Your test uses OGA and ONS as black boxes. Does it means that you could obtain better tests by using similar algorithms with improved guarantees?

局限性

yes

格式问题

none

作者回复

Thank you for the thoughtful review and helpful feedback. Below we address weaknesses and questions.

Weaknesses

The experimental evaluation does not provide any direct comparison with previous methods (...) The efficiency is evaluated experimentally in the paper with encouraging results. Although, to be fair, there is not concrete experimental comparison of the proposed method with previous works.

In lines 287-290 we briefly compare our results to those of DP-Auditorium [A] in the black box setting. We will add this comparison more explicitly to our result tables.

The experiment conducted to audit DP-SGD in section 4.2 follows the auditing procedure from [B]. We will add a comparison to the lower bounds that they report in their Figure 3.

One limitation, acknowledged by the paper, is that the paper assumes the knowledge of worst-case adjacent databases.

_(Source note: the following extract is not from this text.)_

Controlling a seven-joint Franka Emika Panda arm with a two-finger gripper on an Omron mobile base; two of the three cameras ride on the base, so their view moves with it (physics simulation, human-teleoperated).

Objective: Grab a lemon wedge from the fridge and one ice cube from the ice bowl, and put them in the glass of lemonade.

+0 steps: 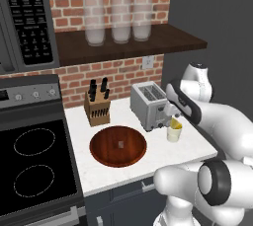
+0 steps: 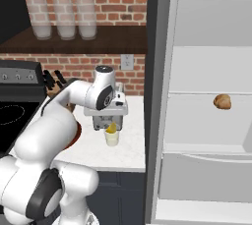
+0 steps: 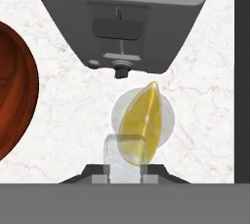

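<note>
Your glass of lemonade (image 3: 141, 118) held the lemon wedge (image 3: 141, 123); your gripper (image 3: 125, 169), clamped on a clear ice cube (image 3: 119, 157), sat at its 6 o'clock.

The light is even and soft in all three pictures, with no clear source. The white bench (image 1: 148, 163) looks bright, without glare. Under the wooden shelf (image 1: 123, 45) the brick wall (image 1: 123, 74) is a little darker. Edges are sharp but jagged; no blur or bending near the borders.
</note>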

We appreciate the reviewer's observation. While it would be ideal to have an end-to-end universal auditing pipeline, finding these databases often depends on the specific mechanism and potential bugs being tested [A]. Indeed, the assumption that worst-case adjacent databases are known is a common practice in the literature. While existing work has explored various heuristics, such as online optimization and carefully crafted canaries [A, B], a more rigorous approach with worst-case guarantees remains a challenging open problem.

Questions

Your test uses OGA and ONS as black boxes. Does it means that you could obtain better tests by using similar algorithms with improved guarantees?

Great question! The answer is yes: the faster the stochastic process considered for testing grows under the alternative, the sooner the test rejects.

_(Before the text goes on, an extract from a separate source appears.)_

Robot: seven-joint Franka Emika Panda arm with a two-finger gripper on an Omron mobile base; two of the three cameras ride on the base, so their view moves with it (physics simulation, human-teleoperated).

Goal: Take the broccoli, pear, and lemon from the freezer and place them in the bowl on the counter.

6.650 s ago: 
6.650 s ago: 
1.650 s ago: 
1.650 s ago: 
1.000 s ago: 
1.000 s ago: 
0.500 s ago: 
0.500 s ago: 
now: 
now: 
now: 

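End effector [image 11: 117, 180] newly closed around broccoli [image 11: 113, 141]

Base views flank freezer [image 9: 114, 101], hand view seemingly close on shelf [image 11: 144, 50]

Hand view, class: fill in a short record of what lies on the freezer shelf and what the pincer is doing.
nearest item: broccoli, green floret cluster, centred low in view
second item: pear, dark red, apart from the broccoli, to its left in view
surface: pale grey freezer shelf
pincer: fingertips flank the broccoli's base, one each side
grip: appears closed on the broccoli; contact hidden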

Indeed, two recent papers proposed to replace ONS by algorithms that allow optimizing the parameters λ\lambda over a larger interval and with smaller regret constants: [C] proposed to use the universal portfolio and [D] an optimistic interior point method. We empirically verified the practical benefits of using the approach from [C] and will include these new experiments in the appendix.

References

[A] Kong, William, et al. "DP-Auditorium: A Large-Scale Library for Auditing Differential Privacy." 2024 IEEE Symposium on Security and Privacy (SP). IEEE, 2024.

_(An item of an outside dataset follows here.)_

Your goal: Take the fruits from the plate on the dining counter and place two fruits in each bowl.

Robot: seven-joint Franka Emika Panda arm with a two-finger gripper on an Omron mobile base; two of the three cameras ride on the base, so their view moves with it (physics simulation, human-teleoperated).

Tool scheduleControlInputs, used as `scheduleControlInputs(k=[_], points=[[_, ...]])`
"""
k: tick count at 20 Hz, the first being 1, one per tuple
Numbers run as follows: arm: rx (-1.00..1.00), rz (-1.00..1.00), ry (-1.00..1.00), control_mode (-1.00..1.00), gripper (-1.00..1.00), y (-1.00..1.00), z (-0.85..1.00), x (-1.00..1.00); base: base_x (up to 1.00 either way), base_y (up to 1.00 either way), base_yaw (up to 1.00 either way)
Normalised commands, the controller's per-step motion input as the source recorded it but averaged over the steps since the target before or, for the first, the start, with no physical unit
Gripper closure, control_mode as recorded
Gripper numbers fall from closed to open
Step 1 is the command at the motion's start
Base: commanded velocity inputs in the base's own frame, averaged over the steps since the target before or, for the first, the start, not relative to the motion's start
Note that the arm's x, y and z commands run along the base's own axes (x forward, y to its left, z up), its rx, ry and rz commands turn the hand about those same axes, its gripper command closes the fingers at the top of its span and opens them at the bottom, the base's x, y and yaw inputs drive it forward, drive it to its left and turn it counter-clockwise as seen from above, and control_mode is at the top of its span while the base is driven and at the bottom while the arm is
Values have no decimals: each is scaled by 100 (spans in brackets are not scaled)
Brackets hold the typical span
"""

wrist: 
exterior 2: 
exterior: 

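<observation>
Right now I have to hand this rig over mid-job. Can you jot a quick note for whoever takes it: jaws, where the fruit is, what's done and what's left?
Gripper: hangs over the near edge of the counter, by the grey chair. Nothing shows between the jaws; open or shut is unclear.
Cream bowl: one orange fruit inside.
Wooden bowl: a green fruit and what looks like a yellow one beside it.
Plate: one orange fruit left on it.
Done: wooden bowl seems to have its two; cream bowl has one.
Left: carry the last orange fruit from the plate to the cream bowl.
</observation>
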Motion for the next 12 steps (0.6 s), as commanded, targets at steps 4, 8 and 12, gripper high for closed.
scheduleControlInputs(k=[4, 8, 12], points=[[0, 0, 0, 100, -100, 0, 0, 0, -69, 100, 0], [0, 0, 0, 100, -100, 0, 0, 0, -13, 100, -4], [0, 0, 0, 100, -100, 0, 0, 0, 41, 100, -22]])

[B] Nasr, Milad, et al. "Tight auditing of differentially private machine learning." 32nd USENIX Security Symposium (USENIX Security 23). 2023.

[C] Waudby-Smith, Ian, Ricardo Sandoval, and Michael I. Jordan. "Universal log-optimality for general classes of e-processes and sequential hypothesis tests." arXiv preprint arXiv:2504.02818 (2025).

[D] Chen, Can, and Jun-Kun Wang. "Optimistic interior point methods for sequential hypothesis testing by betting." arXiv preprint arXiv:2502.07774 (2025).

评论

Thanks for your response. It would be great if you could integrate more the comparison with DP-auditorium into the evaluation tables.

最终决定

This paper proposes a sequential testing framework for auditing DP.

All the reviewers agree the method is novel, and the results are very promising. Although some reviewers concern about the assumption of the neighbouring datasets, they believe the results are strong enough.

Therefore, I recommend the acceptance of the paper.